- _EXERCISE DETAILS_:
Quote every line below exactly and skip any picture.

- _RAW DATA_:
%%

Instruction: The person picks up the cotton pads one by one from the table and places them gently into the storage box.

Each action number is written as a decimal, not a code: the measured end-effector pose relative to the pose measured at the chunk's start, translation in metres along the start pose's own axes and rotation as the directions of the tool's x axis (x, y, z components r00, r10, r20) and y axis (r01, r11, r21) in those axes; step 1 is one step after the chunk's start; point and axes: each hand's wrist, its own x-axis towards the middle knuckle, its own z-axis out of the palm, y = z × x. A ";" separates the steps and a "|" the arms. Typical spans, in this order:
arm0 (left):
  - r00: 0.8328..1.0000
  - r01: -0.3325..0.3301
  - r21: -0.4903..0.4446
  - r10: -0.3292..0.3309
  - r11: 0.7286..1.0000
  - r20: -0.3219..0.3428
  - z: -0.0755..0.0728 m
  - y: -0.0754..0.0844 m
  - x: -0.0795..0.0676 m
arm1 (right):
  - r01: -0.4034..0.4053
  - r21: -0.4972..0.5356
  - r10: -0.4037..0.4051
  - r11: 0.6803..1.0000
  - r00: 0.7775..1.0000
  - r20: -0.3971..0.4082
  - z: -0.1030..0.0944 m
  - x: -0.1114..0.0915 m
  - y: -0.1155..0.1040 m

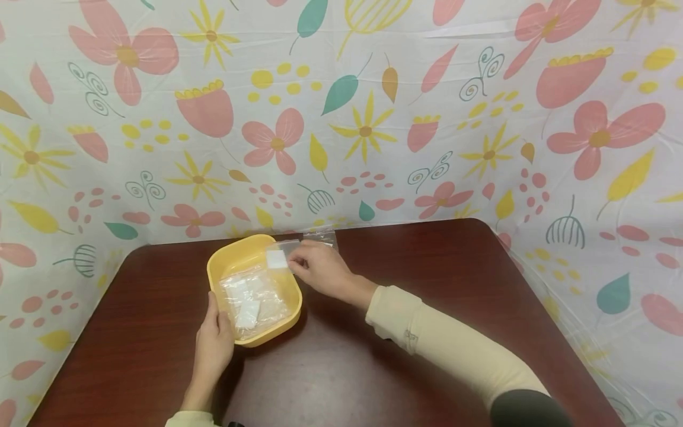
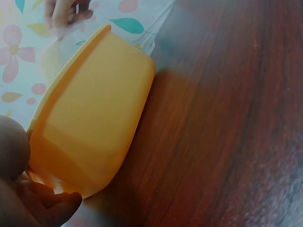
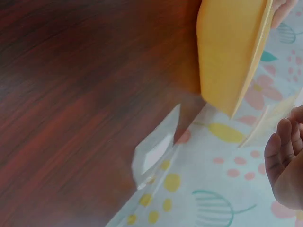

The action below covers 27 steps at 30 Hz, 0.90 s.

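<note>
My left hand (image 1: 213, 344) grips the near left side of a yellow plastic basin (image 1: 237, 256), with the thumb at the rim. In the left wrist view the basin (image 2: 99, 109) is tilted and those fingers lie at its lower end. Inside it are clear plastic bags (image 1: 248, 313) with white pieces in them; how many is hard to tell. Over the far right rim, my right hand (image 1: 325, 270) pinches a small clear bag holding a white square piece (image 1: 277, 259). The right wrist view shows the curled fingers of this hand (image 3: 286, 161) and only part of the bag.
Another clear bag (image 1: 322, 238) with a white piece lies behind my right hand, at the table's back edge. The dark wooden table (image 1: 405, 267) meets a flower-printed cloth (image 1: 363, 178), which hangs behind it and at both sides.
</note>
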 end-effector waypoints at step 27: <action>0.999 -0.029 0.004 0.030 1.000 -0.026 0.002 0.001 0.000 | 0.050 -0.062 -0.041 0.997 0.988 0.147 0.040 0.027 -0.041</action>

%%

- _EXERCISE SOLUTION_:
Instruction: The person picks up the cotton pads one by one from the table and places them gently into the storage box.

Each action number is written as a decimal, not a code: the measured end-effector pose relative to the pose measured at the chunk's start, translation in metres along the start pose's own axes and rotation as the directions of the tool's x axis (x, y, z components r00, r10, r20) and y axis (r01, r11, r21) in those axes; step 1 is one step after the chunk's start; point and axes: each hand's wrist, its own x-axis towards the middle knuckle, its own z-axis out of the palm, y = z × x. A ";" separates the steps and a "|" the arms. Typical spans, in this order:
arm0 (left):
  - r00: 0.8328..1.0000
  - r01: -0.3325..0.3301
  - r21: -0.4903..0.4446
  - r10: -0.3292..0.3309
  - r11: 0.7286..1.0000
  - r20: -0.3219..0.3428
  - z: -0.0755..0.0728 m
  - y: -0.0754..0.0844 m
  - x: -0.0795..0.0676 m
arm1 (right):
  - r01: -0.4034..0.4053
  - r21: -0.4972..0.5356
  - r10: -0.4037..0.4051
  - r11: 0.6803..1.0000
  - r00: 0.7775..1.0000
  - r20: -0.3971..0.4082
  - z: -0.1030..0.0944 m
  - x: -0.1114..0.0915 m
  - y: -0.1155..0.1040 m


The action below covers 27 steps at 30 Hz, 0.90 s.

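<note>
My left hand (image 1: 213, 344) grips the near left side of a yellow plastic basin (image 1: 237, 256), with the thumb at the rim. In the left wrist view the basin (image 2: 99, 109) is tilted and those fingers lie at its lower end. Inside it are clear plastic bags (image 1: 248, 313) with white pieces in them; how many is hard to tell. Over the far right rim, my right hand (image 1: 325, 270) pinches a small clear bag holding a white square piece (image 1: 277, 259). The right wrist view shows the curled fingers of this hand (image 3: 286, 161) and only part of the bag.
Another clear bag (image 1: 322, 238) with a white piece lies behind my right hand, at the table's back edge. The dark wooden table (image 1: 405, 267) meets a flower-printed cloth (image 1: 363, 178), which hangs behind it and at both sides.
</note>
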 end-effector waypoints at step 27: <action>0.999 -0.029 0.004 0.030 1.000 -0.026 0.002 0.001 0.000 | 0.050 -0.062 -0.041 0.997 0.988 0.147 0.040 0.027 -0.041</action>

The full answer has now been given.